The union has signalled its readiness for battle, touting a $37-million-plus strike fund and its determination to consider a walkout. BCGEU president Darryl Walker has promised “no more zeroes” in new contracts.
Mr. Falcon, however, said even workers coming off of two years of a wage freeze shouldn’t expect an automatic increase.
“I think they should take a very hard look at what’s happening around the world,” Mr. Falcon said, citing layoffs of public-sector workers in California and economic problems elsewhere.
“When you look around the world and see what happens to governments that are not financially disciplined and don’t have their financial houses in order – I would argue that that puts public-sector workers in a worse position, when governments aren’t demonstrating that they’re fiscally responsible.”
The B.C. government has committed to balance its budget by 2013, although Mr.
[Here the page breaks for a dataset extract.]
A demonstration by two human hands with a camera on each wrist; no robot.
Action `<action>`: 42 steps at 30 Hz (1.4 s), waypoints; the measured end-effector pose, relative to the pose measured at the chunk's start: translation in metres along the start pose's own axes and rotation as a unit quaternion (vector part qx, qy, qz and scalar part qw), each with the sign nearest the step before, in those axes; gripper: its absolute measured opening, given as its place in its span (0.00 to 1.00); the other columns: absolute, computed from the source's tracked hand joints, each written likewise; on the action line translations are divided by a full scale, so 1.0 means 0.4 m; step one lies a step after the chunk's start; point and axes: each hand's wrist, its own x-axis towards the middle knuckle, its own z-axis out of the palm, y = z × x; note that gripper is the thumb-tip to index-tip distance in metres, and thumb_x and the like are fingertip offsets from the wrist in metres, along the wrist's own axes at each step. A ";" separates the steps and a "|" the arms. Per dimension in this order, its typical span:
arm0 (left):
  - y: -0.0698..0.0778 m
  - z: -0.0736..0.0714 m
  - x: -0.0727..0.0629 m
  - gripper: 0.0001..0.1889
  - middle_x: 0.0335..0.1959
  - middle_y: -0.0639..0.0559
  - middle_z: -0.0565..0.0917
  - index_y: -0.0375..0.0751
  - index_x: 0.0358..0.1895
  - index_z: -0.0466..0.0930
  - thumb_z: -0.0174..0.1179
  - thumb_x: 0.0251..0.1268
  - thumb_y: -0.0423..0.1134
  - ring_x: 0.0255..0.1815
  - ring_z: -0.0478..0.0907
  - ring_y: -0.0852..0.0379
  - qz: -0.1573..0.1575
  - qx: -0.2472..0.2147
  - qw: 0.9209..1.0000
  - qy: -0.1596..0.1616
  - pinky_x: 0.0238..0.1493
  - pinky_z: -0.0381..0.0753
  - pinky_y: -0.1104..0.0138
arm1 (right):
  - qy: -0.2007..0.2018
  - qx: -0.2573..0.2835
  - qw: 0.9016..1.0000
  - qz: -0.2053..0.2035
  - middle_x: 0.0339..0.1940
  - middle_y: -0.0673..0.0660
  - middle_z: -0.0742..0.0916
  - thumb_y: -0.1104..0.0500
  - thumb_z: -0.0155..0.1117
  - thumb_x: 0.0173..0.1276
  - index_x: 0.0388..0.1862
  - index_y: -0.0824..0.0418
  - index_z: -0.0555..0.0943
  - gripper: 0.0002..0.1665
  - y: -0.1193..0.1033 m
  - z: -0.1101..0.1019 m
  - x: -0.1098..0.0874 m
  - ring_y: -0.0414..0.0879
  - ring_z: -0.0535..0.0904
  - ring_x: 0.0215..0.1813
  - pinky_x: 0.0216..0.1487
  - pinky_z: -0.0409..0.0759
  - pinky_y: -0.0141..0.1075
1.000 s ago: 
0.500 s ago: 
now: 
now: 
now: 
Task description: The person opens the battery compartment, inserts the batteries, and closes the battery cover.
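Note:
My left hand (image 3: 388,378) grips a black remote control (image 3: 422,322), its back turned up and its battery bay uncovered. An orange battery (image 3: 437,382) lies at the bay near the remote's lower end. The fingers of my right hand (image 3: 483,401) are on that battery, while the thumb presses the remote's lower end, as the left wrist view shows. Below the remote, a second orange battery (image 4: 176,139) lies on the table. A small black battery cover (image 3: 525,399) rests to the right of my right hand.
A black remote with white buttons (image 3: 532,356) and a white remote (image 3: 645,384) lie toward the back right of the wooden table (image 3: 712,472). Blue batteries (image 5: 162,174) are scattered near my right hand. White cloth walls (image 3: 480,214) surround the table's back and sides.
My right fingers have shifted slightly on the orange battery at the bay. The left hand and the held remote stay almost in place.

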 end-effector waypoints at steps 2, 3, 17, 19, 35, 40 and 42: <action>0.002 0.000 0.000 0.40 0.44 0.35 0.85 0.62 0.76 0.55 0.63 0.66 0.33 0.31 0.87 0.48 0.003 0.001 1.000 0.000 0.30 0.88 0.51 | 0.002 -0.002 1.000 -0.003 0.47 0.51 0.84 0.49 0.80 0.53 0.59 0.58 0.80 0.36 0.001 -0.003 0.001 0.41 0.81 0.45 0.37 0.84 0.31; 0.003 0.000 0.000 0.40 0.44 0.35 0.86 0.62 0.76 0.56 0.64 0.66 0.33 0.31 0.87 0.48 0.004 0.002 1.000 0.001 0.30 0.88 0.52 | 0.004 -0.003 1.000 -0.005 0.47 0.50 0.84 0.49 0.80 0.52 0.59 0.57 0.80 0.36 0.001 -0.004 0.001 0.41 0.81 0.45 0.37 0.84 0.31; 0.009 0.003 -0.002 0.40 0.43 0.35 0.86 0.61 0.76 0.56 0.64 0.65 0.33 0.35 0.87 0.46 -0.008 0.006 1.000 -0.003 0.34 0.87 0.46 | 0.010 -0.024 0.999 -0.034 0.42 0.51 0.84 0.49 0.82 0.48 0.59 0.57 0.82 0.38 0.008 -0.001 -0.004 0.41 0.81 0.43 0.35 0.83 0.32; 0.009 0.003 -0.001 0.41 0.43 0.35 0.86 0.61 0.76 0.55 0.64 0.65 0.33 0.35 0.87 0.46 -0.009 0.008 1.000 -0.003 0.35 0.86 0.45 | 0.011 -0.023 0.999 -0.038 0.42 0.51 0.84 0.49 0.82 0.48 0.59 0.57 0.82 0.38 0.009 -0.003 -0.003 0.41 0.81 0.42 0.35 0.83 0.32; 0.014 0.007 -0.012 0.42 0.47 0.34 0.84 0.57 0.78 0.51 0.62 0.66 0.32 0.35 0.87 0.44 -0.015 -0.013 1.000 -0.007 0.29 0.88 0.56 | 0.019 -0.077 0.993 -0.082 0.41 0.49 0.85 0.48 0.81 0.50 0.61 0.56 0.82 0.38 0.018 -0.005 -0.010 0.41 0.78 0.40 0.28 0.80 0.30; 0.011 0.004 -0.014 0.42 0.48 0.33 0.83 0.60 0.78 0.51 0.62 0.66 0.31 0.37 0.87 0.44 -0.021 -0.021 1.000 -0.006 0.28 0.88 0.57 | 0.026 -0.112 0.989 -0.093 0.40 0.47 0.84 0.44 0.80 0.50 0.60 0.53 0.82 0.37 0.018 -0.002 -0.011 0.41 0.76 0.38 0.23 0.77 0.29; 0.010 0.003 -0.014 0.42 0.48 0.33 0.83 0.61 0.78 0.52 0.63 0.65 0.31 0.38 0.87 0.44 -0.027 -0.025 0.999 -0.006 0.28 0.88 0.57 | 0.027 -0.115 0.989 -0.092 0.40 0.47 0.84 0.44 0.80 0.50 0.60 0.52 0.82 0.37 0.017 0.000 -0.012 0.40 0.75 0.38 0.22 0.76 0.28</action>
Falcon says that goal might have to be readjusted in light of economic factors.
On the teachers front, the two sides resumed talks this week, but remain far from reaching an agreement.
“We will be examining our mandate over the next few days and will be making moves that we hope will spark the onset of true bargaining,” British Columbia Teachers’ Federation president Susan Lambert said on Wednesday. “I hope government is doing the same”
The BCTF has rejected the government’s net-zero mandate, saying education in the province has been starved of funds for more than a decade.
“We’re still far apart,” said Melanie Joy, chairwoman of the B.C. Public School Employers’ Association. “The BCTF has indicated at the table that they are not going to move on the net-zero mandate and that continues to be the block.”
Asked if BCPSEA could ask the province for money to break the logjam, Ms. Joy said that would open the door to demands by other public-sector unions – including school support staff – that have signed contracts under the net-zero regime for their deals to be renegotiated.